So … cats ruining video calls. Always hilarious when it happens to someone else and you’re just observing. Distinctly less funny when it’s your cat, and you’re the one responsible for maintaining any vague semblance of order.
It’s not normal to have 863 examples of such behaviour, unless you have 863 cats. One cat is not meant to cause this much bother. However, this is Louis Catorze we’re talking about, so I don’t imagine anyone is surprised.
Anyway … Year 11 can be a troublesome bunch, and the graveyard shift with them (last lesson of the day, 15:00 to 16:00) is always a tough gig. It’s been particularly bad since they were told that their exams have been cancelled, yet minimal guidance has been given about exactly what will happen instead. They have taken this to mean it’s party time. Unfortunately I don’t share this view.
During one especially trying lesson last week (the imperfect tense: everyone’s favourite thing), Catorze decided to come and sit on my stomach and chest. Now, we all know that he wants me dead, and that he only has another 8 days to do the deed and have it register as a Covid death, so there is no reason for him to sit on me other than to spite me, or perhaps in the hope that I will suffocate and die. However, due to the unfortunate camera angle and the shadow falling across my body, he wasn’t fully visible to the students on my video lesson. So all they could see was his sticking-up tail sailing past the camera.
This was how the tragic sequence of events unfolded that day:
1. Poker-straight vertical tail sails past, left to right. Students say nothing.
2. Tail sails past, right to left. Students’ eyes are suddenly fixed to the screen, concentrating yet also confused.
3. Tail sails past again, left to right. Now everyone is paying attention.
4. Kid 1: “Miss …?”
5. Kid 2: “Yeah, Miss. What the …?”
6. Catorze settles on my lap/chest and now everyone can see his head. He has only ever sat in this position twice in his whole life, once last year and once in 2014. (The fact that I can remember when is indicative of its rarity.)

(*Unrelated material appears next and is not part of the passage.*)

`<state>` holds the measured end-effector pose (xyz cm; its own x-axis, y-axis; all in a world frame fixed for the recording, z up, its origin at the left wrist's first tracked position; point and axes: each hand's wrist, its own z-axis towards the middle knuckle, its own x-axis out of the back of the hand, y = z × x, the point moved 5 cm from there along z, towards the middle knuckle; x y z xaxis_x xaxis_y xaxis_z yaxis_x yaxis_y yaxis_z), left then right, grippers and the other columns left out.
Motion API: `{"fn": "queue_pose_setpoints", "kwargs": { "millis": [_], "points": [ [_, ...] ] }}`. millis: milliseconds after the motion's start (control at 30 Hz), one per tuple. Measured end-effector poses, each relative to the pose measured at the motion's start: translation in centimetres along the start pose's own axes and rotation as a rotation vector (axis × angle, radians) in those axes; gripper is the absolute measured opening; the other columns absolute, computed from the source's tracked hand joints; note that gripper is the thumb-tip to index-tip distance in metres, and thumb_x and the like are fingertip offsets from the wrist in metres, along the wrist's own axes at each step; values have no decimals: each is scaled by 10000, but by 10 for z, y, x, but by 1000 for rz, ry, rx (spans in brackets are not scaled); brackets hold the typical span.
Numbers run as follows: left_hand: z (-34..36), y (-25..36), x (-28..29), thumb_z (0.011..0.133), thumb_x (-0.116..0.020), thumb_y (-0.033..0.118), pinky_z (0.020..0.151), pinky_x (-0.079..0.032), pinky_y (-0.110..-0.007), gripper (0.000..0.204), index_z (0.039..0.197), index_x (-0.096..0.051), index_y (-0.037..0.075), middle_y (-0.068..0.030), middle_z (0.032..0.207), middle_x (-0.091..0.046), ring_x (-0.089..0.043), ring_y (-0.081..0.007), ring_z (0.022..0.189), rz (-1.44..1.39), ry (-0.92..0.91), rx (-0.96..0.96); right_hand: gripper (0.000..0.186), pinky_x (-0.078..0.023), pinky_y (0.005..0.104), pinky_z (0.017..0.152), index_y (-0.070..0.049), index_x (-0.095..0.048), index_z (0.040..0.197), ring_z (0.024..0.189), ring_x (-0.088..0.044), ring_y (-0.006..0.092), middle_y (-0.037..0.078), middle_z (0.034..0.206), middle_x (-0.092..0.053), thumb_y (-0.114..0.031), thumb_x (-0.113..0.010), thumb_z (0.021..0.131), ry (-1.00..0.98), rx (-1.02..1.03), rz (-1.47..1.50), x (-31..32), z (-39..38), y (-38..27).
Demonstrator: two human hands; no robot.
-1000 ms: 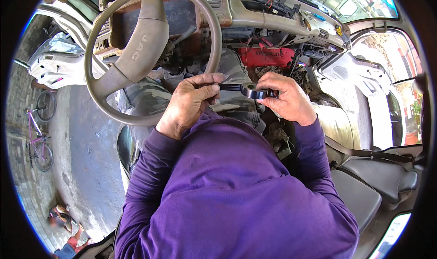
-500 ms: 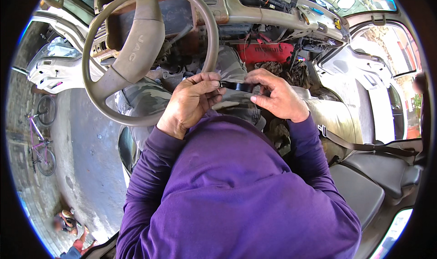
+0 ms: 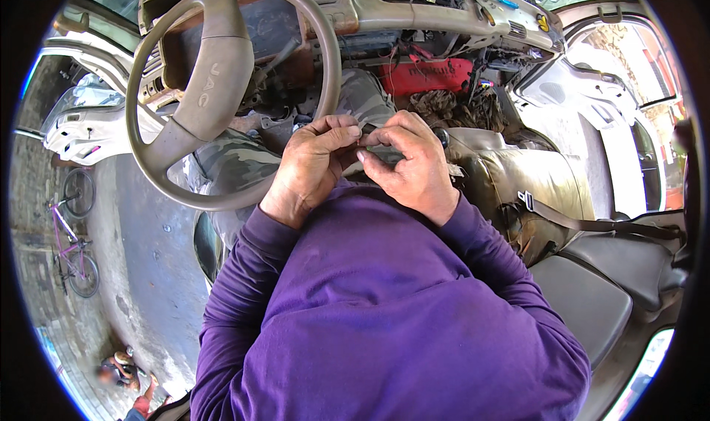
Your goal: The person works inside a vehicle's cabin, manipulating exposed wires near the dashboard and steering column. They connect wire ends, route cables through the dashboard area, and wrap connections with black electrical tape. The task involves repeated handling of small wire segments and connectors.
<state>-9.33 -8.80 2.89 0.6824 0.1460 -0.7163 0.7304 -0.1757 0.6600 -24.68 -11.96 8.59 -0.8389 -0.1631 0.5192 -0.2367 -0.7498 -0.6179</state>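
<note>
My left hand (image 3: 310,166) is closed in a pinch, thumb against forefinger, above my lap. Between its fingertips shows a short piece of what looks like thin wire (image 3: 359,141). My right hand (image 3: 414,162) is closed too, its thumb and fingertips meeting the left ones at the same spot. A speck of green shows at the right fingertips; the rest of what they grip is hidden. A black rounded thing (image 3: 442,137) sticks out beside the right knuckles; I cannot tell whether the hand holds it. Both hands are just right of the steering wheel (image 3: 331,66).
The dashboard (image 3: 414,20) is partly taken apart, with loose wires hanging. Below it lies a red case (image 3: 427,76). A beige seat (image 3: 529,173) and a seat belt (image 3: 573,221) are at my right. Outside at left are a purple bicycle (image 3: 70,240) and a seated person (image 3: 122,369).
My right hand has moved left until its fingertips meet the left hand's. The black tape-like strip that stretched between the hands no longer shows there. The left hand has hardly moved.
</note>
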Motion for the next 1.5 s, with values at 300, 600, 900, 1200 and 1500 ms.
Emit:
{"fn": "queue_pose_setpoints", "kwargs": {
  "millis": [300,600,900,1200,1500],
  "points": [
    [3,-7,-2,945,-678,24,850,-563,-334,113,1051,-645,3,-75,982,-666,-674,-197,903,-50,-24,-46,123,-494,394,685,-28,-653,803,781,-591,290,73,822,-583,-21,-754,733,94,-17,1,-11,-1,7],
    [5,-2,1,943,-683,13,896,-563,-349,81,1016,-653,32,-72,984,-674,-680,-218,965,-106,61,-170,76,-485,334,610,0,-633,802,675,-606,239,87,815,-591,24,-687,754,83,-91,191,-12,-4,12],
    [-2,10,7,954,-662,14,915,-570,-374,60,1009,-649,32,-87,973,-688,-699,-244,961,-129,84,-176,65,-517,414,711,-33,-675,870,769,-651,321,121,842,-638,-79,-697,829,116,-219,-805,75,-18,73],
    [3,4,7,958,-661,31,929,-558,-378,75,1031,-648,39,-66,995,-672,-679,-236,991,-139,66,-147,119,-489,369,726,-43,-703,897,786,-636,278,77,865,-655,-68,-760,795,51,114,-202,9,5,-7],
    [8,-2,16,962,-660,45,852,-538,-318,101,1063,-653,47,-29,981,-664,-650,-160,902,-132,11,-143,152,-484,371,677,-41,-698,879,747,-628,265,62,852,-655,-30,-776,748,93,197,-136,-12,12,-4]
  ]
}}
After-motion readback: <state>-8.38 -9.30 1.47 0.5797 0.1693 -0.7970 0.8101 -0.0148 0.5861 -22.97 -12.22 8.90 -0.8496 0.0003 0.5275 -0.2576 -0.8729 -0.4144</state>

7. Me: “Erm, ok, so it seems we’ve got company. Alors, continuons…”
8. Kids start giggling.
9. Cat Daddy looks in (with the kids safely out of sight, bien sûr), sees Catorze on me and guesses from my French conversation that I am mid-lesson. He mouths the words “PUSH HIM OFF!” making appropriate gestures at the same time to be extra helpful.
10. It then dawns on me that he thinks I placed Catorze there on purpose. Oh. Mon. Dieu.
11. Kids giggle some more as I attempt to bluster on. No work whatsoever is done.
12. The end.
The bad news is that we have another five weeks of this until half term, and the kids have learned absolutely sod all French so far. The good news is … well … I’ll get back to you as soon as we have any.